### EXERCISE DETAILS
Locate the string "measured" throughout the material and copy every line in which it occurs.
DATASET EXCERPT Start Marker
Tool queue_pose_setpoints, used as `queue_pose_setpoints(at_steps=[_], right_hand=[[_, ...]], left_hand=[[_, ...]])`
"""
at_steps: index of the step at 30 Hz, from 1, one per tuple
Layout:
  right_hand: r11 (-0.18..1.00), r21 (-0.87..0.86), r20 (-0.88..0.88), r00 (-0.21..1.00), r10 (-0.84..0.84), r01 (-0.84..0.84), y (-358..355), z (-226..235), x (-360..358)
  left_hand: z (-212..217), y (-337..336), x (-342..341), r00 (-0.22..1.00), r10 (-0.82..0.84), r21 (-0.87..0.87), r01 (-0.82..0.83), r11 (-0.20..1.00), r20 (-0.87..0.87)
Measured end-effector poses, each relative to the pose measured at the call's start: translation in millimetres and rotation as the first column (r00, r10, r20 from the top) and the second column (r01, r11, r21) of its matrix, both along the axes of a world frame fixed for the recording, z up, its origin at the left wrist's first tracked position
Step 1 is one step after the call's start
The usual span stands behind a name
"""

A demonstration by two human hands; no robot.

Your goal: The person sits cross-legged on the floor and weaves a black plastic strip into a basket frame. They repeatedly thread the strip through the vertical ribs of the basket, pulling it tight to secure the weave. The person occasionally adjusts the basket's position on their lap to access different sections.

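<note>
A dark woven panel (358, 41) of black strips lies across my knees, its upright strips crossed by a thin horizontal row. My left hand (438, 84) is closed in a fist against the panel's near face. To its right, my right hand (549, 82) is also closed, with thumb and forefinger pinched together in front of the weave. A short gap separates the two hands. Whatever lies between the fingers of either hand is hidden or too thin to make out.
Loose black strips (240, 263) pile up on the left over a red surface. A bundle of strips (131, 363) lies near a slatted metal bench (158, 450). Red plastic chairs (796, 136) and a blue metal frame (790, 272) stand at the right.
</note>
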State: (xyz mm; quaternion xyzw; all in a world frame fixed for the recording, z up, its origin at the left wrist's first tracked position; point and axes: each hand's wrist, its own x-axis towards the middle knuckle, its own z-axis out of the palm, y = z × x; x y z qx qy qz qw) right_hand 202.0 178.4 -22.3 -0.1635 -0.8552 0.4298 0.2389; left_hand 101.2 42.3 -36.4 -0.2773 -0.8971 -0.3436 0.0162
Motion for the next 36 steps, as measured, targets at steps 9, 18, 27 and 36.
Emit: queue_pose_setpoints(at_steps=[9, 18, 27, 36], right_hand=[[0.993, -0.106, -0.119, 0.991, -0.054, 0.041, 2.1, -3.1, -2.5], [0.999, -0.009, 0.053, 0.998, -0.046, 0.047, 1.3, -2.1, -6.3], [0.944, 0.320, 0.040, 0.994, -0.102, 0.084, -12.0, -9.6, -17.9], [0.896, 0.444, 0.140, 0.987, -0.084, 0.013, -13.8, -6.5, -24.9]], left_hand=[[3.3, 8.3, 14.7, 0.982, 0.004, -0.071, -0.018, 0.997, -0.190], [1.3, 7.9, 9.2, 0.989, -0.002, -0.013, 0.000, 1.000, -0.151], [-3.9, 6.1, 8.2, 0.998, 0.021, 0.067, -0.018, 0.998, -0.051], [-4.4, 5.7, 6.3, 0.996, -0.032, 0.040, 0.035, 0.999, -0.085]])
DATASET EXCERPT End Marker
### SOLUTION FOR THIS EXERCISE
Measured end-effector poses, each relative to the pose measured at the call's start: translation in millimetres and rotation as the first column (r00, r10, r20 from the top) and the second column (r01, r11, r21) of its matrix, both along the axes of a world frame fixed for the recording, z up, its origin at the left wrist's first tracked position
Motion for the next 36 steps, as measured, targets at steps 9, 18, 27 and 36.

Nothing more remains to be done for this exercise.